ZI: Has the placement met your expectations?

KH: When I accepted the offer I was still a little anxious but can safely say I have never looked back! In my first week I was introduced to a new embellishment development project which, little did I know at the time, was to become my own main project! This alone, in my 2nd week, took me to Brussels to attend a meeting at Toyota Engineering headquarters. Since then I have also worked on the recoloring of current production fabrics, designing new embossing plates, attending design brief meetings with customers, trend research (including trips to MooD & Heimtextil trend shows), and benchmarking, alongside the usual studio work of designing, re-creating and archive work.




Faye text

The final student I’ve interviewed is Faye Ruth Seale who is studying ‘Surface Design for Fashion and Interiors’ at the University of Huddersfield, and she went straight into her final year studies without doing a placement in industry:

ZI: As a future designer what do you feel is going to be the next big thing in terms of themes, patterns and colours for the Interiors market?
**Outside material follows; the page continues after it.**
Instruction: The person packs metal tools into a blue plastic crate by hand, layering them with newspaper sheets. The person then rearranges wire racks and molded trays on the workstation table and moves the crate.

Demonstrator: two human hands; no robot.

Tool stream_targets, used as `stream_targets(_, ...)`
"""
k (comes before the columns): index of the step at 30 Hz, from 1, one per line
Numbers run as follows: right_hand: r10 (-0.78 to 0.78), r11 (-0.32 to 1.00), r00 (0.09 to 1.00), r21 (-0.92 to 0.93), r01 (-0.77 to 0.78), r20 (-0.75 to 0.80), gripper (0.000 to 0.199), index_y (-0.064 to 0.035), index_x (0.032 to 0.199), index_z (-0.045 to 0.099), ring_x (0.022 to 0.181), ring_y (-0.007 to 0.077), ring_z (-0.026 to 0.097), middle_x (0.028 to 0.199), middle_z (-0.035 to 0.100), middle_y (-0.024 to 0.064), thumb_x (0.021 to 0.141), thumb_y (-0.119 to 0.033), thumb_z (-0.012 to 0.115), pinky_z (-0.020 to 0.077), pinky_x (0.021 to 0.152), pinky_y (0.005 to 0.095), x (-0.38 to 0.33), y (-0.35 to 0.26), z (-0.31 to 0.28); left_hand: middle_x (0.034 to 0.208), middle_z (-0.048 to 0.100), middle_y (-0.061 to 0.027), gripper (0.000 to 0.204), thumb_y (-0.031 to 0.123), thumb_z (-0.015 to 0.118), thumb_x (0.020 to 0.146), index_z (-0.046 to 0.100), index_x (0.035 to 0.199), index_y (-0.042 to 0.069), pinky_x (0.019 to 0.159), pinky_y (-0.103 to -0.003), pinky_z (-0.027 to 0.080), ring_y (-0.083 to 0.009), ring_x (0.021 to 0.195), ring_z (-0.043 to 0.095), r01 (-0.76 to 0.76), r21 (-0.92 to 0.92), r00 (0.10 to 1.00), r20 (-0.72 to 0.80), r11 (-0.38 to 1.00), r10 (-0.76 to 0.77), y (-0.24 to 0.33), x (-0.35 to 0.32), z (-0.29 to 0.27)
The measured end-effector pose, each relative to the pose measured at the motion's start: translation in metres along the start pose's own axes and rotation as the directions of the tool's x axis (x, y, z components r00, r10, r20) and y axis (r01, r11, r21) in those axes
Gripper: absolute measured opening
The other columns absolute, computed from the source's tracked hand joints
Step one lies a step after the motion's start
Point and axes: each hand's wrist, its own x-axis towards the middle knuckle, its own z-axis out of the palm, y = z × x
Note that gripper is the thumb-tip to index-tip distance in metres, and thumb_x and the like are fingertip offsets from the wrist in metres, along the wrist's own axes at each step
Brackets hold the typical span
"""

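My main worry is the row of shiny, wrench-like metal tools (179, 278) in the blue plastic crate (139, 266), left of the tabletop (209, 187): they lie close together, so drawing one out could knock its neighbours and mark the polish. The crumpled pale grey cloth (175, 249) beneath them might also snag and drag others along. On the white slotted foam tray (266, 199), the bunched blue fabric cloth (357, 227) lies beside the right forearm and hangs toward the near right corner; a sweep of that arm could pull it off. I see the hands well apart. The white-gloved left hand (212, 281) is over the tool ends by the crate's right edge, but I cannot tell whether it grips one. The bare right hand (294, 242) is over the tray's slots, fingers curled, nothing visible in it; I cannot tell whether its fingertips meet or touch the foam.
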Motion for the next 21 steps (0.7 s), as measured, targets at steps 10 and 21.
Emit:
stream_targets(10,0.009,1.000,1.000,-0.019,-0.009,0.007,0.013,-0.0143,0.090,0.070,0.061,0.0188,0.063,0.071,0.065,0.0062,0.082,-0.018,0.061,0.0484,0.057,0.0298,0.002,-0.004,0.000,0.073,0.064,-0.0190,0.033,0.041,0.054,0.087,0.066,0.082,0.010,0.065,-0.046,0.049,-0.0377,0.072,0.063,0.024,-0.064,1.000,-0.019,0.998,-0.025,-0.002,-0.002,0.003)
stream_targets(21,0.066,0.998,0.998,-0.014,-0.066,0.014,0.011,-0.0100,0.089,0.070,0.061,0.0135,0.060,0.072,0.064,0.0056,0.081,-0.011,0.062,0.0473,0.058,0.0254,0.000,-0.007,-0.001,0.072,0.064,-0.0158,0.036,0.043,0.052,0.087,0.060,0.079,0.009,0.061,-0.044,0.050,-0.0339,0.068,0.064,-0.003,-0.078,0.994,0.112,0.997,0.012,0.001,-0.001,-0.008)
FS: I think integrating patterns and repeats are the future, referring to the economy to try and make the designs more interesting and have more depth to them, and using pastel colours to lighten up the mood but still using neutral colours.

Have a look at our Getting Nude blog for inspiration on using pastel and neutral colours.

ZI: Do you feel by going straight into your final year studies it has given you a disadvantage compared to the students who went on placements?

FS: Yes it has.  The main reason I came to this University was because of the placement year, and I turned down another University and course because of it.  If I was given a placement I feel I would have learnt a lot more and gained so much more experience rather than jumping straight into my final year.

ZI: What was the reason for going straight into final year and were you ready?

FS: The reason I went straight into my final year was because I could only get a 2 week placement and even then I couldn’t do it as I could not afford the rent as it was in London.  I do not feel like I was ready to go straight into my final year as I feel I still have so much to learn before I go into industry.



I would like to take this opportunity to thank all the students who have taken the time to contribute to today’s blog post. I hope this has helped many of you who are either thinking of looking for internships with companies or for businesses who are considering hiring student interns – just think how you would be responsible for helping future designers develop their understanding within business!

zakandvIt really has been a brilliant experience for me. I came in with no experience and skills of working in industry but over the 5 months so far I have gained confidence in my approach to work. I have always been a grafter but the company have now made me feel confident as they set the task and they leave me to create and offer advice when I most need it. They have boosted my self-esteem and belief in my designs. They see me as part of the team and value my opinions.

Some students may experience positive outcomes whereas others may not but all experience it valuable, not every business has the same method of teaching and their approach will be different. I can thankfully say my experience has been very promising and I don’t have any regrets doing my placement!